◆ What is needed
Tally the lines in the listing below that contain "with" and report the tally alone.
========================================================================
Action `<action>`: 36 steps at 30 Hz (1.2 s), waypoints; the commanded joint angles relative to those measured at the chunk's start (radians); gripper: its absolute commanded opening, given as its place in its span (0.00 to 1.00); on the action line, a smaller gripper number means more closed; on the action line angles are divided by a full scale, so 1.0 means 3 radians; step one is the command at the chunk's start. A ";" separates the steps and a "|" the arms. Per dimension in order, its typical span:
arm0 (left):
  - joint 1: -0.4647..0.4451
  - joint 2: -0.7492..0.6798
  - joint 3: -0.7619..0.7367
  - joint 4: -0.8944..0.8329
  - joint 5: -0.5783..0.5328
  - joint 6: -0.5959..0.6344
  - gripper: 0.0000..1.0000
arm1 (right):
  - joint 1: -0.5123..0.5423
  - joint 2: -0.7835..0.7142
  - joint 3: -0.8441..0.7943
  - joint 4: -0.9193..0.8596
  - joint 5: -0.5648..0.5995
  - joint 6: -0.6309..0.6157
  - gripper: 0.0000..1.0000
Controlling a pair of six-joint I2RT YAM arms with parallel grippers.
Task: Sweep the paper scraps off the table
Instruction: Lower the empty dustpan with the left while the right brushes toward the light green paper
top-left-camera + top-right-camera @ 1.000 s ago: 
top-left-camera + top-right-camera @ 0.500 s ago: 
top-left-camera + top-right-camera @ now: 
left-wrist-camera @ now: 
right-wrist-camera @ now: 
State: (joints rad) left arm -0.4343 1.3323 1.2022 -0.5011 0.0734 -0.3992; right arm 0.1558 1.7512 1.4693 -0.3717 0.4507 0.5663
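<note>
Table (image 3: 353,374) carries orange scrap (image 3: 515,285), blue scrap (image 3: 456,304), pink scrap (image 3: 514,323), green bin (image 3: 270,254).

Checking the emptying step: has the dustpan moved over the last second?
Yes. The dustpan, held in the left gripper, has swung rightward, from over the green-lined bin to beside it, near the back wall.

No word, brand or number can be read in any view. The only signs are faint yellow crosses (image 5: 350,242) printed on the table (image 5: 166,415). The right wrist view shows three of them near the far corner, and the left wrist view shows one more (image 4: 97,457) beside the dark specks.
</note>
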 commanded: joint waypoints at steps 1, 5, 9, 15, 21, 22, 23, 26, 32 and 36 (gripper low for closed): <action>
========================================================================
◆ Exercise answer
2